- Born: 1960 (age 65–66)
- Education: Aberystwyth University

= Michael Francis Fay =

British geneticist and botanist

Michael Francis Fay (born 1960) is a British geneticist and botanist who until June 2026 was Senior Research Leader, Conservation Genetics and Molecular Ecology, at the Royal Botanic Gardens, Kew.

== Life ==
After studying at University College of Wales, Aberystwyth and the Welsh Plant Breeding Station, Fay was awarded a PhD in 1989 for his thesis on genetic resources in Trifolium (clover). He worked as a Scientific Information Officer (Commonwealth Agricultural Bureaux International (CABI) from 1984 to 1986, translating from Scandinavian languages. In 1986, he moved to the Royal Botanic Gardens, Kew where he worked until 2026, most recently as Senior Research Leader in Conservation Genetics and Molecular Ecology.

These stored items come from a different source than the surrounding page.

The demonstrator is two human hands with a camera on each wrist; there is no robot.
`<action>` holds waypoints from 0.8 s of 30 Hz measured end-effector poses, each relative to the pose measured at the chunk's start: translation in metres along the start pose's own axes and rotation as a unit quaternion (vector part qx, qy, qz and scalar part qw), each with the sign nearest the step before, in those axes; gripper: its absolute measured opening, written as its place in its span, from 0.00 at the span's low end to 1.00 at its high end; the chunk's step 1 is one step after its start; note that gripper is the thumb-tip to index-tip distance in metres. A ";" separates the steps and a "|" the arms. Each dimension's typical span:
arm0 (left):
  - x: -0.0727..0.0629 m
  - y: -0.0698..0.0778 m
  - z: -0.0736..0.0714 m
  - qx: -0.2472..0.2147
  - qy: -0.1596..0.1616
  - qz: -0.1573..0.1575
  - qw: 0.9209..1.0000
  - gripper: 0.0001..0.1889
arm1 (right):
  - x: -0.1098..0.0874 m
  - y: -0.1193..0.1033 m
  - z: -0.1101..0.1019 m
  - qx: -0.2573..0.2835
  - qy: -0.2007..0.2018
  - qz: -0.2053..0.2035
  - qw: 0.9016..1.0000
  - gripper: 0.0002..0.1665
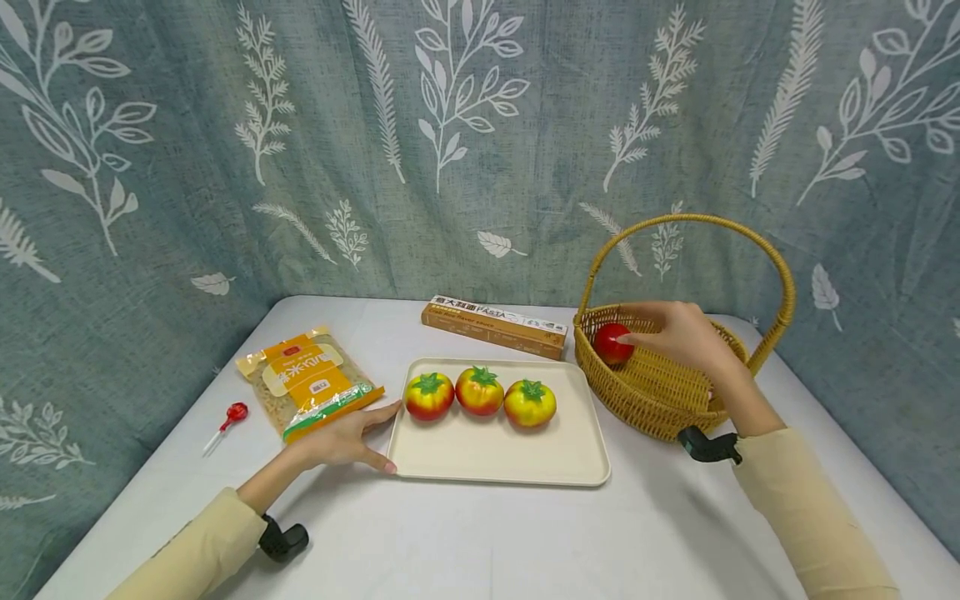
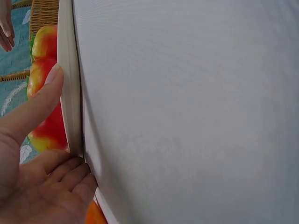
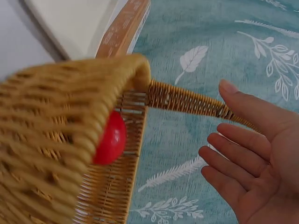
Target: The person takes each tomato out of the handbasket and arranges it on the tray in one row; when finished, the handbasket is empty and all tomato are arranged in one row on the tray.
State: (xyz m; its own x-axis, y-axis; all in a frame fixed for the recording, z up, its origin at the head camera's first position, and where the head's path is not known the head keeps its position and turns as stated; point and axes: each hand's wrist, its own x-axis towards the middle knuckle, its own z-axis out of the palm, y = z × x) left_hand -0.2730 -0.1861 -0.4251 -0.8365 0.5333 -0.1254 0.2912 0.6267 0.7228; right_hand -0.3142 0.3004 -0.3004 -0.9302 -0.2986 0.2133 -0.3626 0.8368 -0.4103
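Note:
My left hand (image 1: pixel 343 437) touches the left edge of a cream tray (image 1: pixel 495 462), its thumb and fingers spread and fairly straight. On that tray three red-and-yellow toy tomatoes (image 1: pixel 480 392) with green tops sit in a row. Over the wicker basket (image 1: pixel 637 408) at the right is my right hand (image 1: pixel 678 337), beside a glossy red round fruit (image 1: pixel 613 344) lying in the basket's left part. The right wrist view shows this hand (image 3: pixel 257 158) with fingers extended, apart from the red fruit (image 3: pixel 112 139) and nothing held.
A brown pasta box (image 1: pixel 495 325) lies behind the tray. At the left are an orange-labelled grain bag (image 1: pixel 311 375) and a red lollipop (image 1: pixel 236 412). The basket's tall handle (image 1: pixel 697 218) arches above it. A patterned curtain (image 1: pixel 480 167) hangs behind the white table.

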 end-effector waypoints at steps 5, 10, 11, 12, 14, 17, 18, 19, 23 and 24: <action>0.000 0.000 0.000 0.005 0.002 0.006 1.000 0.53 | 0.007 0.004 -0.009 -0.009 -0.001 0.000 1.000 0.35; 0.000 0.000 0.000 0.004 0.002 -0.003 1.000 0.53 | 0.014 0.013 -0.013 0.004 -0.010 0.027 1.000 0.41; 0.001 0.000 0.000 0.005 0.002 -0.003 1.000 0.53 | 0.015 0.015 -0.013 0.006 -0.014 0.031 0.999 0.42; 0.001 0.000 0.000 0.005 0.002 -0.004 1.000 0.53 | 0.016 0.016 -0.013 0.008 -0.015 0.034 0.999 0.43; 0.001 0.000 0.000 0.005 0.002 -0.003 1.000 0.53 | 0.019 0.020 -0.013 0.006 -0.020 0.034 0.999 0.43; 0.001 0.001 0.000 0.002 0.000 0.001 1.000 0.52 | 0.024 0.024 -0.014 0.000 -0.030 0.031 0.999 0.44; 0.000 0.001 0.000 0.001 -0.001 0.001 1.000 0.52 | 0.026 0.024 -0.014 -0.003 -0.033 0.029 0.999 0.44; 0.000 0.001 0.000 0.000 -0.002 0.001 1.000 0.52 | 0.029 0.026 -0.015 -0.004 -0.036 0.028 0.999 0.44; -0.001 0.001 0.000 -0.001 -0.005 0.002 1.000 0.52 | 0.038 0.028 -0.015 -0.007 -0.055 0.023 0.998 0.44; -0.001 0.001 0.000 -0.001 -0.005 0.002 1.000 0.52 | 0.041 0.029 -0.015 -0.006 -0.061 0.021 0.998 0.44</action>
State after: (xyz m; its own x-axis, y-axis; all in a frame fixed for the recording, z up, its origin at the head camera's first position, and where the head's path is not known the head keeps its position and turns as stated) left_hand -0.2722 -0.1862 -0.4241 -0.8301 0.5424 -0.1293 0.2942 0.6230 0.7248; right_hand -0.3618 0.3196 -0.2907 -0.9446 -0.3164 0.0875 -0.3239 0.8551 -0.4048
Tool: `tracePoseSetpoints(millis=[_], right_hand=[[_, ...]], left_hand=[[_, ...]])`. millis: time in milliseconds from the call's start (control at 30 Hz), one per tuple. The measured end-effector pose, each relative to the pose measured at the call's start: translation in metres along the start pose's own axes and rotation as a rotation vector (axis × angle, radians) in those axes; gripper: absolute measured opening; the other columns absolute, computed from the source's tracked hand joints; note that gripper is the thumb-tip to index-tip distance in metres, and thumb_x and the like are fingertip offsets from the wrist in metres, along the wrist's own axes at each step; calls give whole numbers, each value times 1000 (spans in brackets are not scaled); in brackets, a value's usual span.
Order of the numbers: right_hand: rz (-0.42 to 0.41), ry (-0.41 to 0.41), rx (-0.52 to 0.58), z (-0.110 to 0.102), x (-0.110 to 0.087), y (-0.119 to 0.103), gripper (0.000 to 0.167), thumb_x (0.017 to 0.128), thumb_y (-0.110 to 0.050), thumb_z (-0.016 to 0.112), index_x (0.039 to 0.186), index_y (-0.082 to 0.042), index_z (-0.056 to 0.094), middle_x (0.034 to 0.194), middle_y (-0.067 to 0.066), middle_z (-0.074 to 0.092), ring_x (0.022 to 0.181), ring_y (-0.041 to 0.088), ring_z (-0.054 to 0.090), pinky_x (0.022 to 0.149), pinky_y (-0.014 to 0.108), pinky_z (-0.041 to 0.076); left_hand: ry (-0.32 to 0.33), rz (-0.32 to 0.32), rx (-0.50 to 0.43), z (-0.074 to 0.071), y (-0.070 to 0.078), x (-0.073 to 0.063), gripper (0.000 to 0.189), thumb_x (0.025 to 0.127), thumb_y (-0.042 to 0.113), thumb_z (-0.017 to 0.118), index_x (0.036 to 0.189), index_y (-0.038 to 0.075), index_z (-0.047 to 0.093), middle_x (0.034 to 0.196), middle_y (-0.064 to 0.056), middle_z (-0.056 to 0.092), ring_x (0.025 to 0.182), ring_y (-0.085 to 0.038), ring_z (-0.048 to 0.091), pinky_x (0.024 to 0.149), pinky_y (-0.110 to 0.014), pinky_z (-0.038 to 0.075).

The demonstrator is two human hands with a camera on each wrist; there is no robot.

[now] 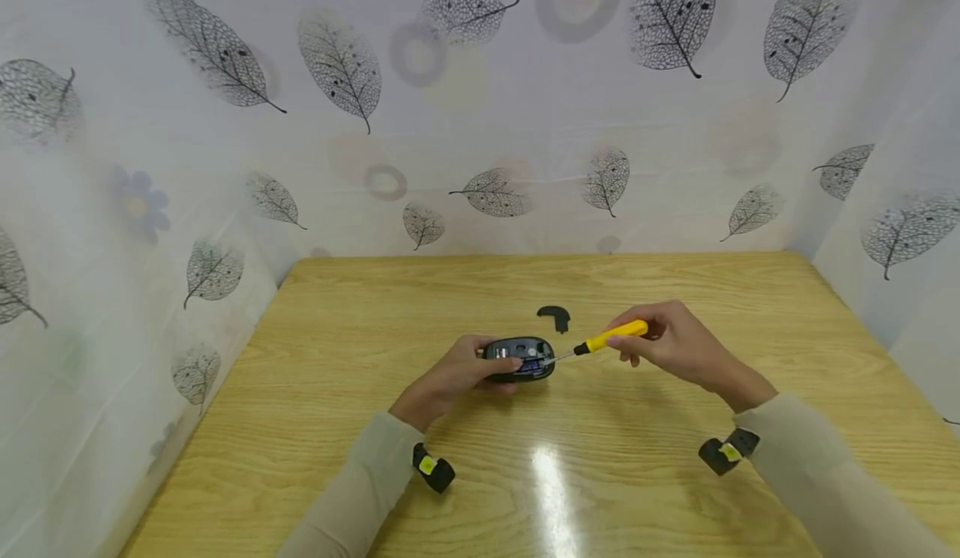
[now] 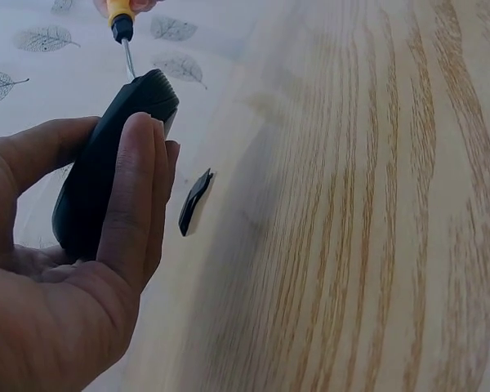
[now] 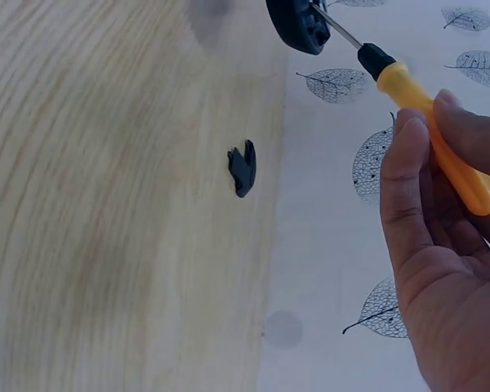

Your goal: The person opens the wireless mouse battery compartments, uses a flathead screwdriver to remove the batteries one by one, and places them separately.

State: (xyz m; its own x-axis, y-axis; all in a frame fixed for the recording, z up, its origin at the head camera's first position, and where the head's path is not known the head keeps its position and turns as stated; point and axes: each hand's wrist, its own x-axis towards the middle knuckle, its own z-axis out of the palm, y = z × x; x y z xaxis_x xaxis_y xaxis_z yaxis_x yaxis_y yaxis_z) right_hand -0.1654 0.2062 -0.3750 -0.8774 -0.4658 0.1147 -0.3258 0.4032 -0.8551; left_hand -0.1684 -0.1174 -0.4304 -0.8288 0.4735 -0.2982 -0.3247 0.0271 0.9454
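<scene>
My left hand (image 1: pixel 459 376) grips a black computer mouse (image 1: pixel 501 348), underside up, with the thumb lying across it. A blue battery (image 1: pixel 531 366) shows in the mouse's uncovered compartment. Between thumb and fingers my right hand (image 1: pixel 678 346) pinches a screwdriver (image 1: pixel 609 337) by its yellow handle. The metal shaft slants down to the left, and its tip meets the compartment's right end. In the left wrist view the mouse (image 2: pixel 106 180) hides the tip. Behind the mouse a curved black battery cover (image 1: pixel 557 316) lies loose on the table.
The hands are above a wood-grain table (image 1: pixel 360 308). A white curtain (image 1: pixel 480 141) printed with leaves stands along the table's back and sides. Each wrist carries a black strap-on camera, the left camera (image 1: pixel 435 470) and the right camera (image 1: pixel 722 455).
</scene>
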Motion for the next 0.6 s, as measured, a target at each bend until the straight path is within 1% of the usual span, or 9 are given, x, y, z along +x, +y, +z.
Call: tracePoseSetpoints(millis=[100,267,433,600], right_hand=[[2,14,27,1,-2,5,16,96,-10,72,106,1,74,81,9,71,66,29,65,57,33,60],[6,35,51,3,-4,10,17,95,-9,72,108,2,73,82,14,72,66,25,66,61,36,62],[12,37,76,6,-5,13,18,96,-8,71,108,4,72,84,18,72,68,26,69,64,39,64],[36,20,109,6,-4,12,21,96,-9,71,111,6,71,88,18,73,73,31,72,69,43,65]], left_hand=[[5,-6,-17,0,0,0,56,95,9,72,143,-7,48,129,-23,58,104,-29,69,87,-35,62],[18,-18,-34,0,1,0,58,94,9,73,143,-8,47,130,-23,58,103,-29,70,88,-34,62],[32,-28,-51,0,0,0,59,93,6,73,144,-9,45,131,-25,57,103,-29,70,87,-34,62],[64,-41,-58,0,0,0,64,90,7,76,144,-9,44,130,-25,56,101,-30,70,86,-34,62]])
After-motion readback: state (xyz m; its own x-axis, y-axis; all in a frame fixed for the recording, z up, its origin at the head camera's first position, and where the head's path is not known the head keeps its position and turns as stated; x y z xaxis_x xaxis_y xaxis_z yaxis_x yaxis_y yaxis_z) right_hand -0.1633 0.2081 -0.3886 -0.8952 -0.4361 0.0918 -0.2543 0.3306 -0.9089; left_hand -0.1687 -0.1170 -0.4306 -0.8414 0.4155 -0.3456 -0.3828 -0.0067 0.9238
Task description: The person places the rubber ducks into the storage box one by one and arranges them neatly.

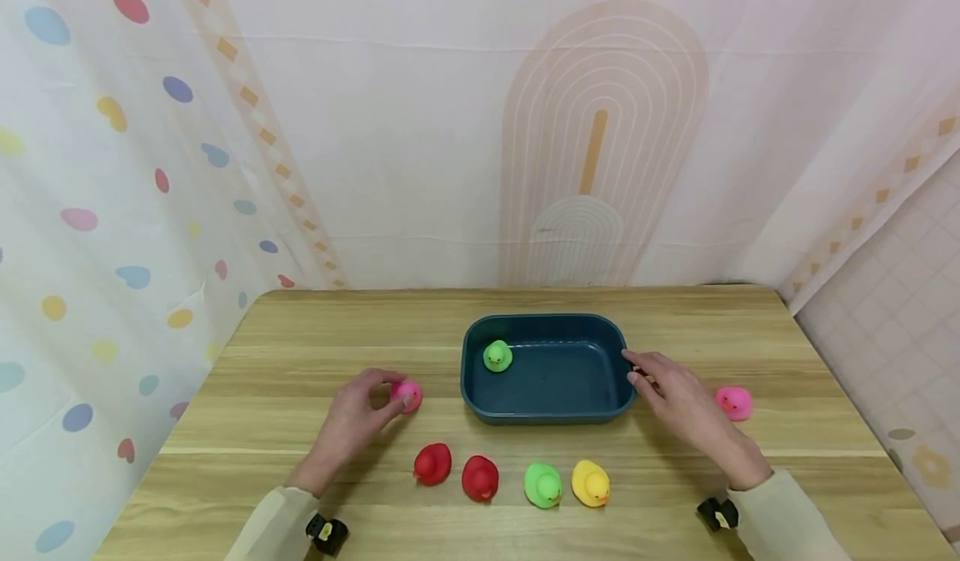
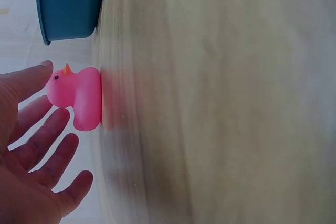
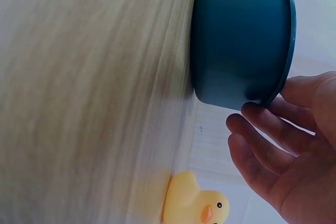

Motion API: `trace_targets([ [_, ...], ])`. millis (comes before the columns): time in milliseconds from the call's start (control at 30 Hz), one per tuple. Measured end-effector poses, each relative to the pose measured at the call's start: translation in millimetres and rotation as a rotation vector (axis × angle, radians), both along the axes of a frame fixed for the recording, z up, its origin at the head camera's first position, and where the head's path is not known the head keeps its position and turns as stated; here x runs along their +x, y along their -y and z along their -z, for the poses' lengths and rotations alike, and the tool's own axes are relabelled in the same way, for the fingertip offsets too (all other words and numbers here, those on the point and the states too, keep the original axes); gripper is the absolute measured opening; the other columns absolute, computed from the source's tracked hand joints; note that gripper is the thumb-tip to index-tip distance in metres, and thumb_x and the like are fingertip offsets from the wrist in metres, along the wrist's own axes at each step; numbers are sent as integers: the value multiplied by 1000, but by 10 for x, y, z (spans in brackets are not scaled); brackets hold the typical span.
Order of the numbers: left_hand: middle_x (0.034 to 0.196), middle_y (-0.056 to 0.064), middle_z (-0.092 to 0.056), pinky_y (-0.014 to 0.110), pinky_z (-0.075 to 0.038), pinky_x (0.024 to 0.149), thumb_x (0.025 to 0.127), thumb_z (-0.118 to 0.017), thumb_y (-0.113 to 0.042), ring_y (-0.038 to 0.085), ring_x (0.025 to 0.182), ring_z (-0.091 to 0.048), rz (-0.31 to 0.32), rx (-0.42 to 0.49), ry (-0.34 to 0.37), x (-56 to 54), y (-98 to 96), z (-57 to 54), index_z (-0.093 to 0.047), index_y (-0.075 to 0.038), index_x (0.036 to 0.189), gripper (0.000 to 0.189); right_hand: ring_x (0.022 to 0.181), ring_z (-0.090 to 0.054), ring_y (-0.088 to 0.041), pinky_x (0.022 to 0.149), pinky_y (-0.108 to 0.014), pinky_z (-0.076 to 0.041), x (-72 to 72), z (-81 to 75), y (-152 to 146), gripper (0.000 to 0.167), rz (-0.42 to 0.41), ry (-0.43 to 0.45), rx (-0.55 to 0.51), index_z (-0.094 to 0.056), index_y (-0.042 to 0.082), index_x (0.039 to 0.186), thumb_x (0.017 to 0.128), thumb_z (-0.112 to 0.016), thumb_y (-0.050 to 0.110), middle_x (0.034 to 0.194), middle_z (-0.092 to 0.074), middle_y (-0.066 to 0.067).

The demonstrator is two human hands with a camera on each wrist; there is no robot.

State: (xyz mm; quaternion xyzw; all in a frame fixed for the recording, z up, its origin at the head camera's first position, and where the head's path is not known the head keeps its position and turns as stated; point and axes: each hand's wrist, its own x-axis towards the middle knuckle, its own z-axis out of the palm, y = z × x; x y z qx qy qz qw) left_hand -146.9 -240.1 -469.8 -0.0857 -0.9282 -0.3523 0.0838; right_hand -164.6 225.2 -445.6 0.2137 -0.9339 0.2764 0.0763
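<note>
In the head view, my left hand (image 1: 360, 415) is at a pink rubber duck (image 1: 407, 395) left of a dark teal tub (image 1: 547, 418). The duck (image 2: 86, 98) sits upright on the table in the left wrist view. My left thumb is by its head, the other fingers loosely spread beside it. My right hand (image 1: 678, 398) holds the tub's right rim; in the right wrist view, thumb and fingertips meet the tub (image 3: 241, 35) at its edge. A green duck (image 1: 497, 356) sits inside the tub at the left.
Before the tub lie two red ducks (image 1: 432, 463) (image 1: 480, 478), a green duck (image 1: 543, 485) and a yellow duck (image 1: 591, 483). Another pink duck (image 1: 734, 403) is beside my right hand. A duck (image 3: 194, 200) looks yellow in the right wrist view. Curtains (image 1: 405, 152) hang behind the wooden table (image 1: 360, 319).
</note>
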Motion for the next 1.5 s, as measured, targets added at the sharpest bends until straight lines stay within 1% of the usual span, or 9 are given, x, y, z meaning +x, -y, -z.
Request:
trace_targets([
  [133, 116, 11, -71, 55, -55, 95, 89, -82, -12, 34, 112, -67, 0, -14, 15, -2, -10, -8, -74, -4, 115, 28, 96, -66, -26, 85, -49, -59, 0, 3, 0, 38, 2, 5, -3, -62, -3, 139, 104, -63, 11, 126, -69, -19],
  [333, 118, 12, -72, 56, -55, 96, 92, -80, -13, 35, 113, -67, -1, -21, 27, -8, -13, -20, -74, -5, 117, 27, 99, -67, -29, 87, -51, -59, -2, 0, 0, 38, 5, 15, -9, -62, -3, 139, 104, -63, 11, 127, -68, -21],
  [500, 117, 11, -73, 57, -53, 98, 92, -79, -12, 35, 115, -66, -1, -24, -20, 0, -13, -31, -75, -6, 116, 25, 99, -67, -29, 87, -51, -59, 0, -4, 1, 38, 4, 15, -8, -61, -3, 139, 104, -63, 11, 127, -68, -21],
  [667, 115, 12, -73, 58, -54, 96, 91, -79, -8, 37, 113, -67, 15, -20, -88, 22, -31, -66, -75, -4, 114, 24, 98, -67, -28, 86, -50, -59, 0, -6, 3, 38, 0, 8, -6, -62, -4, 139, 104, -63, 11, 126, -68, -20],
  [833, 115, 11, -74, 56, -55, 94, 90, -80, -5, 34, 111, -69, 27, 1, -132, 39, -63, -112, -75, -5, 114, 25, 96, -67, -27, 85, -49, -60, -3, -8, 0, 37, -1, 8, -10, -62, -4, 138, 104, -63, 11, 125, -69, -20],
  [967, 116, 9, -73, 55, -55, 94, 90, -80, -6, 32, 111, -68, 36, 16, -151, 47, -92, -149, -76, -6, 115, 25, 97, -67, -27, 86, -49, -59, -5, -2, -4, 37, -3, 8, -14, -62, -4, 139, 104, -62, 11, 125, -69, -19],
  [1200, 118, 10, -74, 56, -55, 95, 91, -80, -7, 33, 113, -68, 40, 23, -171, 56, -146, -208, -75, -6, 116, 26, 94, -66, -24, 84, -47, -60, -7, -17, -1, 37, -12, -3, -18, -62, -3, 138, 105, -62, 13, 125, -69, -19],
  [1367, 117, 8, -74, 54, -56, 95, 91, -80, -6, 31, 113, -69, 49, 27, -189, 63, -189, -244, -76, -6, 116, 26, 96, -67, -27, 85, -50, -60, -7, -8, 1, 37, -10, -7, -19, -62, -3, 138, 105, -62, 13, 126, -68, -21],
  [1500, 117, 7, -74, 53, -57, 94, 91, -80, -6, 29, 113, -69, 60, 24, -205, 72, -223, -274, -76, -7, 117, 26, 95, -66, -26, 84, -49, -60, -3, -19, 1, 37, -9, -5, -21, -63, -3, 138, 104, -63, 12, 126, -69, -19],
])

In 2000, he received the Bicentenary Medal of the Linnean Society of London, and he has served on its governing council for several terms since 2003. He was awarded the 2022 JBS Haldane Lecture from the Genetics Society. He was Co-Chair of the Orchid Specialist Group of the Species Survival Commission of IUCN from 2006 to 2025. He served as chief editor of the Botanical Journal of the Linnean Society from 2008 to 2023 and has served on the editorial boards for Annals of Botany, Curtis's Botanical Magazine and other journals. Fay researches conservation genetics and phylogenetics. Among many other publications, he is an author of all iterations to date of the Angiosperm Phylogeny Group, and in 2017 he co-authored an encyclopedia on vascular plants entitled Plants of the World with Maarten Christenhusz and Mark Wayne Chase.